## About this exercise
Repeat the listing below in full, exactly as it stands.

## Dataset section

_ _ _ _ _ _ _

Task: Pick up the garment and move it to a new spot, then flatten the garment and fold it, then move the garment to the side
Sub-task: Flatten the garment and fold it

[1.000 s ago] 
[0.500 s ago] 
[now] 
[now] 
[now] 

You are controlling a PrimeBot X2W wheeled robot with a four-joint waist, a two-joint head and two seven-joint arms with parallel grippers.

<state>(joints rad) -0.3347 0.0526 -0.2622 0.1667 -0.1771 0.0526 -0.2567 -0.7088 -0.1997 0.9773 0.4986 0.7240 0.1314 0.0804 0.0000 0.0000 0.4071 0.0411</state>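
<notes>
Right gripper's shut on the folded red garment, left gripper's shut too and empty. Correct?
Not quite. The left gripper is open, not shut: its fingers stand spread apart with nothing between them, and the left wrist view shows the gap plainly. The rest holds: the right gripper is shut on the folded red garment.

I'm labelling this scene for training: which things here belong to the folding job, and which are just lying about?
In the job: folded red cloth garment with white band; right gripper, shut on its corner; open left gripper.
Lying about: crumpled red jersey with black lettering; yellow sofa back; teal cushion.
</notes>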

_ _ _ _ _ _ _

## Solution to the exercise
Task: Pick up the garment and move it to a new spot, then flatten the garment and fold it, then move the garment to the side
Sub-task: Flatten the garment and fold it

[1.000 s ago] 
[0.500 s ago] 
[now] 
[now] 
[now] 

You are controlling a PrimeBot X2W wheeled robot with a four-joint waist, a two-joint head and two seven-joint arms with parallel grippers.

<state>(joints rad) -0.3347 0.0526 -0.2622 0.1667 -0.1771 0.0526 -0.2567 -0.7088 -0.1997 0.9773 0.4986 0.7240 0.1314 0.0804 0.0000 0.0000 0.4071 0.0411</state>
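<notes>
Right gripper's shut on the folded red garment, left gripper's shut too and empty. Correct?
Not quite. The left gripper is open, not shut: its fingers stand spread apart with nothing between them, and the left wrist view shows the gap plainly. The rest holds: the right gripper is shut on the folded red garment.

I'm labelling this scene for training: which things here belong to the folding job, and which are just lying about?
In the job: folded red cloth garment with white band; right gripper, shut on its corner; open left gripper.
Lying about: crumpled red jersey with black lettering; yellow sofa back; teal cushion.
</notes>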

The output given is complete.